TASK ITEM:
What is needed is an exact copy of the records below, with the pictures left out.

MATERIAL SHOWN:
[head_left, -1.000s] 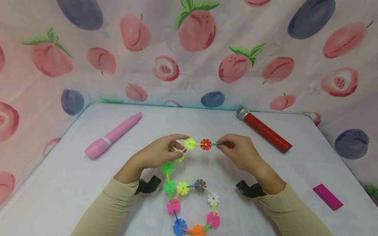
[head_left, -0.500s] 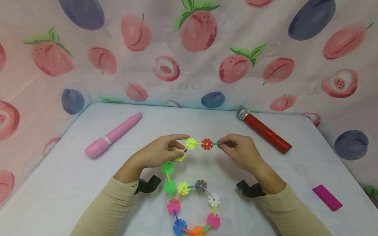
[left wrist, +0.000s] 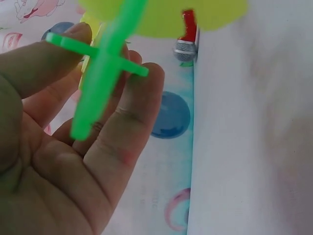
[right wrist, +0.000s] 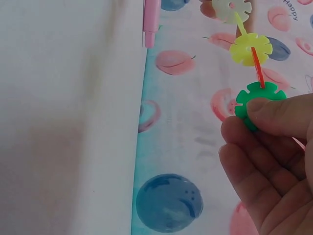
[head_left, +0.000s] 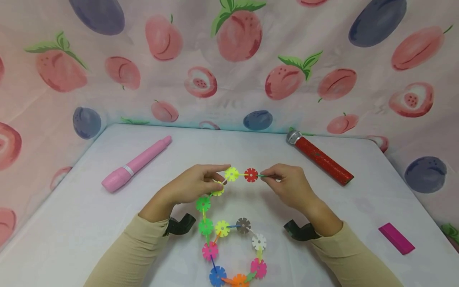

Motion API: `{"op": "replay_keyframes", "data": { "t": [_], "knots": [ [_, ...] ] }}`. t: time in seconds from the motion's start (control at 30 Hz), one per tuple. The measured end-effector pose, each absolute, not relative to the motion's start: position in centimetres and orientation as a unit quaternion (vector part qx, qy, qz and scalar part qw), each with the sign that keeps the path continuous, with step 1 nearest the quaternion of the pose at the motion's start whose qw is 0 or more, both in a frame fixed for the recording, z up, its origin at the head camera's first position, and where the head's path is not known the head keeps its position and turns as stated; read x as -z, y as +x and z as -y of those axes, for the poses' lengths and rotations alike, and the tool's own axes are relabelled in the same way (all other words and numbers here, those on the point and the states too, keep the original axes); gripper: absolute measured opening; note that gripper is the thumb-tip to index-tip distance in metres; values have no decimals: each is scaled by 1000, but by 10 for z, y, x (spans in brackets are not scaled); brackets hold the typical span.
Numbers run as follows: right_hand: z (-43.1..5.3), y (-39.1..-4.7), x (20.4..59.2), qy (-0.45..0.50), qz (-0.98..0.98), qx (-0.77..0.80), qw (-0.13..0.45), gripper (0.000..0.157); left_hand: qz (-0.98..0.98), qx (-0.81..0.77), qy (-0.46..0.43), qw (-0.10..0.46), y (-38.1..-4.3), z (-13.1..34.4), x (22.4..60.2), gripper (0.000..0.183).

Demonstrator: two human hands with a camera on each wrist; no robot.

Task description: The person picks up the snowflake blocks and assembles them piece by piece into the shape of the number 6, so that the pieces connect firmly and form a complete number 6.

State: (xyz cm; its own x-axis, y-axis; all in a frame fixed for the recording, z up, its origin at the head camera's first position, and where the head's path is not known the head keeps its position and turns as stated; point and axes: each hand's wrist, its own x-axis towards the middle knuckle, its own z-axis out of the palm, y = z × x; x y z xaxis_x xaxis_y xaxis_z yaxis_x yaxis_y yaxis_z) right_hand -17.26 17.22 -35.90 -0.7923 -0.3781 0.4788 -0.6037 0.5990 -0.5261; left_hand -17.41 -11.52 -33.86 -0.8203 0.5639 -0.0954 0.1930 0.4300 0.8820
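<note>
A chain of notched plastic snowflake discs (head_left: 206, 227) in many colours curves from the front of the table up to both hands. My left hand (head_left: 190, 185) holds the chain by a yellow disc (head_left: 218, 189) under the thumb, its index finger reaching to another yellow disc (head_left: 231, 174). In the left wrist view, a green disc (left wrist: 100, 78) stands edge-on before that palm. Between thumb and fingers, my right hand (head_left: 288, 185) pinches a green disc (right wrist: 264, 95) at the chain's end. This disc slots into a red disc (head_left: 251, 175).
A pink microphone-shaped thing (head_left: 138, 163) lies at the back left of the white table (head_left: 71, 223). At the back right is a red microphone (head_left: 320, 158). A magenta block (head_left: 396, 238) lies to the right. Fruit-patterned cloth (head_left: 229, 87) hangs behind.
My right hand has shifted slightly left, with its fingertips closer to the red disc. The left hand keeps its hold on the chain and barely moves.
</note>
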Motion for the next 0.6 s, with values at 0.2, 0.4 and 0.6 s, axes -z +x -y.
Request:
{"op": "replay_keyframes", "data": {
  "t": [0.2,0.4,0.6],
  "knots": [
    [-171,-172,362,282,881,-341,164,15,-827,-476,235,186,-174,116,339,55],
    [-170,-173,364,288,877,-340,177,16,-830,-471,237,185,-174,115,340,55],
    [-167,-174,369,289,880,-337,170,14,-838,-458,241,171,-173,114,336,54]
  ]
}}
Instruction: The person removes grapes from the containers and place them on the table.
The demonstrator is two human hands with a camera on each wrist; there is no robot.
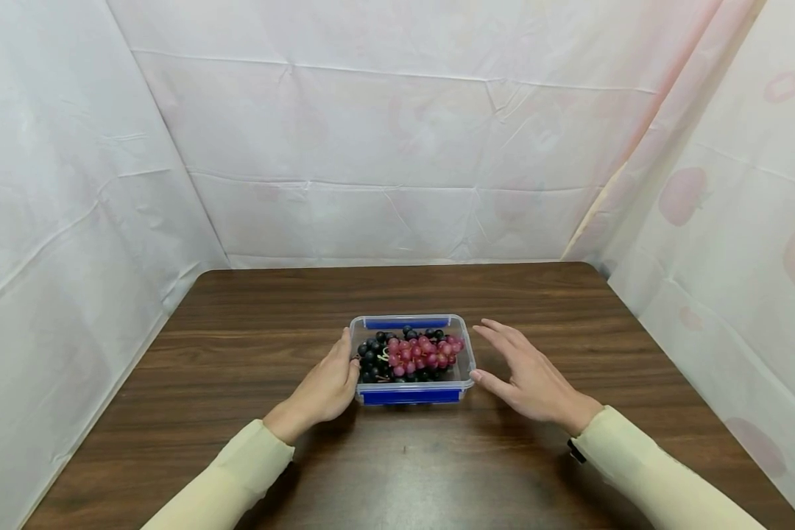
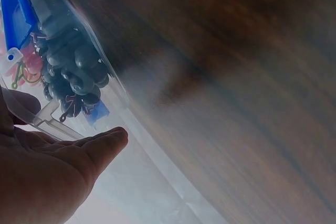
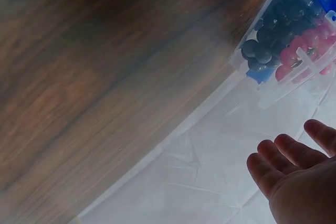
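Observation:
A clear plastic food container (image 1: 470, 361) with blue side clips, no lid over it, is at the middle of the wooden table. Inside lie a bunch of red grapes (image 1: 424, 353) and, around and beneath it, dark grapes (image 1: 369, 359). My left hand (image 1: 327, 383) lies flat along the container's left side, its thumb at the rim; the left wrist view shows straight fingers against the outer wall. On the other side, my right hand (image 1: 530, 372) is spread, thumb tip right by the right rim. In the right wrist view a gap separates its fingers from the container.
The brown wood-grain table (image 1: 271, 302) extends around the container. White cloth sheets (image 1: 384, 147) hang behind it and at both sides, the right one printed with pale fruit shapes. A small black item (image 1: 576, 450) shows at the right sleeve cuff.

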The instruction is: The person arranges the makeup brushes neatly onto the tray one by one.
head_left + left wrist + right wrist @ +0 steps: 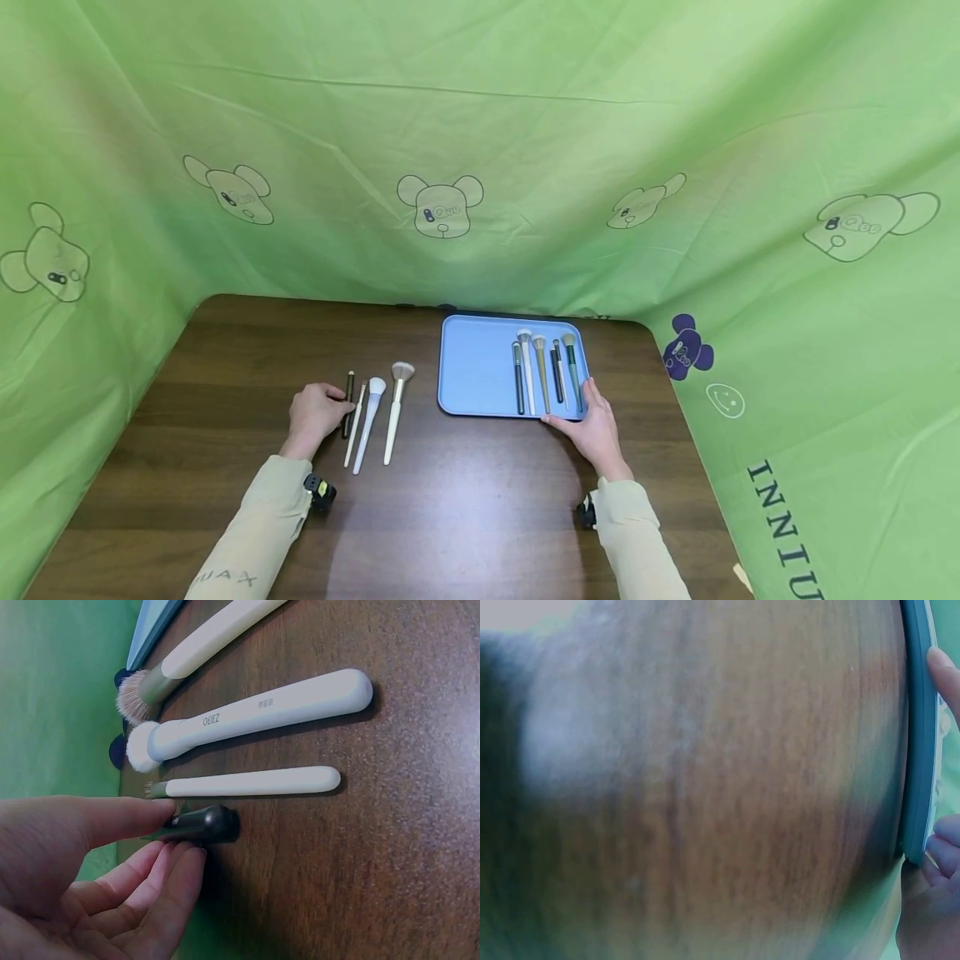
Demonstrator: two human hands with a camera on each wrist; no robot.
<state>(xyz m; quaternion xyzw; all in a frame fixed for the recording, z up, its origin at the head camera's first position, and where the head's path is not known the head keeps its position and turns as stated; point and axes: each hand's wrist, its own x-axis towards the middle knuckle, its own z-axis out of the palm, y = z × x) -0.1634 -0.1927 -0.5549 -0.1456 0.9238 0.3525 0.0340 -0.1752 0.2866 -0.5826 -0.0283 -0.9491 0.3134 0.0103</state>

ANSWER TO THIS TASK:
[head_left, -1.000s] 
[head_left, -0.500s] 
[left wrist, +0.000s] 
[right wrist, +0.000s] 
[head_left, +0.000s] 

Motion API: `{"op": "replay_keyframes", "data": { "t": [_], "knots": [ [_, ...] ] }}`. t: time in seconds from the motion's start (control at 30 Hz), one per tuple. The measured end-effector pose, each absolute, not relative to the motion's start: position in centimetres and orientation as a unit quaternion (vector part qx, qy, qz and scalar part qw), each with the sign that keeps the path continuous, with step 1 nearest the quaternion of the pose at the motion's start whose qw is 0 or more, both in a frame fixed for the recording, z up, its origin at the head camera's first position, and where the head's path is not known the head keeps its position and turns as stated; read x as -z, y as +x and z as -y of those axes, for the poses' lengths and rotations alike, and the tool's own axes are relabelled in the same way (all other words and numbers here, those on the point and the states too, keep the original axes); gripper: absolute measured opening; note that gripper is the thumb-tip to index-tip distance in metres; values have no decimals: each is scaled by 1000, but by 10 for z, y, x (spans in brackets are not scaled); brackets hold the typical span.
Numbers run as follows: right_hand: z (-43.1..5.3), y (-39.1..-4.7), x (20.4..59.2), qy (-0.45..0.50), qz (-0.98..0.98), qx (-0.77..0.80), qw (-0.13..0.45), gripper (0.000..0.157); left_hand: qz (-0.98..0.98), qx (-0.81..0.77), qy (-0.46..0.43), qw (-0.10..0.46), y (-38.1..-4.3), z (-13.1..34.4), x (22.4..60.2), gripper (0.000..0.183).

Demonstrator: two human hands with a camera on each wrist; no robot.

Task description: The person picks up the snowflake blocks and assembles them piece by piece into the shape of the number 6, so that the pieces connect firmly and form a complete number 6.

State: (xyz cm; its own x-axis, y-axis; all in a frame fixed for the recording, z up, its origin at the head camera's first position, and where the head's path is not known the head keeps its position and turns as stated; point and axes: each hand's wrist, its own x-axis towards the middle knuckle, its own z-axis out of the palm, y = z × x; x y z xaxis_x xaxis_y xaxis_z yaxis_x yaxis_y yaxis_z) right_hand -17.26 17.22 -35.90 -0.7923 -0.3781 0.4788 -0.6037 0.5990 -0.5261; left_hand -17.41 -11.52 -33.86 -0.8203 0.5639 -0.0954 0.1930 0.4300 0.8820
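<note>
A chain of notched plastic snowflake discs (head_left: 206, 227) in many colours curves from the front of the table up to both hands. My left hand (head_left: 190, 185) holds the chain by a yellow disc (head_left: 218, 189) under the thumb, its index finger reaching to another yellow disc (head_left: 231, 174). In the left wrist view, a green disc (left wrist: 100, 78) stands edge-on before that palm. Between thumb and fingers, my right hand (head_left: 288, 185) pinches a green disc (right wrist: 264, 95) at the chain's end. This disc slots into a red disc (head_left: 251, 175).
A pink microphone-shaped thing (head_left: 138, 163) lies at the back left of the white table (head_left: 71, 223). At the back right is a red microphone (head_left: 320, 158). A magenta block (head_left: 396, 238) lies to the right. Fruit-patterned cloth (head_left: 229, 87) hangs behind.
My right hand has shifted slightly left, with its fingertips closer to the red disc. The left hand keeps its hold on the chain and barely moves.
</note>
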Motion for the next 0.6 s, with values at 0.2, 0.4 and 0.6 s, axes -z +x -y.
Request:
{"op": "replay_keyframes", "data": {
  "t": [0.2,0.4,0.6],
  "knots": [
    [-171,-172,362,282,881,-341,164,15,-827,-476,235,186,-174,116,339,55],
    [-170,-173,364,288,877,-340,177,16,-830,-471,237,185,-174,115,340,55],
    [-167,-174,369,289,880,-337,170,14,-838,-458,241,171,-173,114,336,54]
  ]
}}
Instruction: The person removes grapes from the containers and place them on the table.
The demonstrator is two human hands with a camera on each wrist; there is no robot.
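Observation:
A clear plastic food container (image 1: 470, 361) with blue side clips, no lid over it, is at the middle of the wooden table. Inside lie a bunch of red grapes (image 1: 424, 353) and, around and beneath it, dark grapes (image 1: 369, 359). My left hand (image 1: 327, 383) lies flat along the container's left side, its thumb at the rim; the left wrist view shows straight fingers against the outer wall. On the other side, my right hand (image 1: 530, 372) is spread, thumb tip right by the right rim. In the right wrist view a gap separates its fingers from the container.
The brown wood-grain table (image 1: 271, 302) extends around the container. White cloth sheets (image 1: 384, 147) hang behind it and at both sides, the right one printed with pale fruit shapes. A small black item (image 1: 576, 450) shows at the right sleeve cuff.
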
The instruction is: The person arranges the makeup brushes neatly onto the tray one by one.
head_left + left wrist + right wrist @ +0 steps: 
Demonstrator: two human hands with a camera on each wrist; no robot.
<state>(xyz m; quaternion xyzw; all in a frame fixed for the recording, z up, its origin at the head camera's first position, and where the head's path is not known the head keeps its position and turns as stated; point and axes: each hand's wrist, its own x-axis towards the middle knuckle, its own z-axis out of the palm, y = z × x) -0.1634 -0.1927 -0.5549 -0.1456 0.9238 0.3525 0.0340 -0.1752 0.2866 -0.5826 -0.0283 -0.9491 0.3134 0.0103</state>

The response above is complete.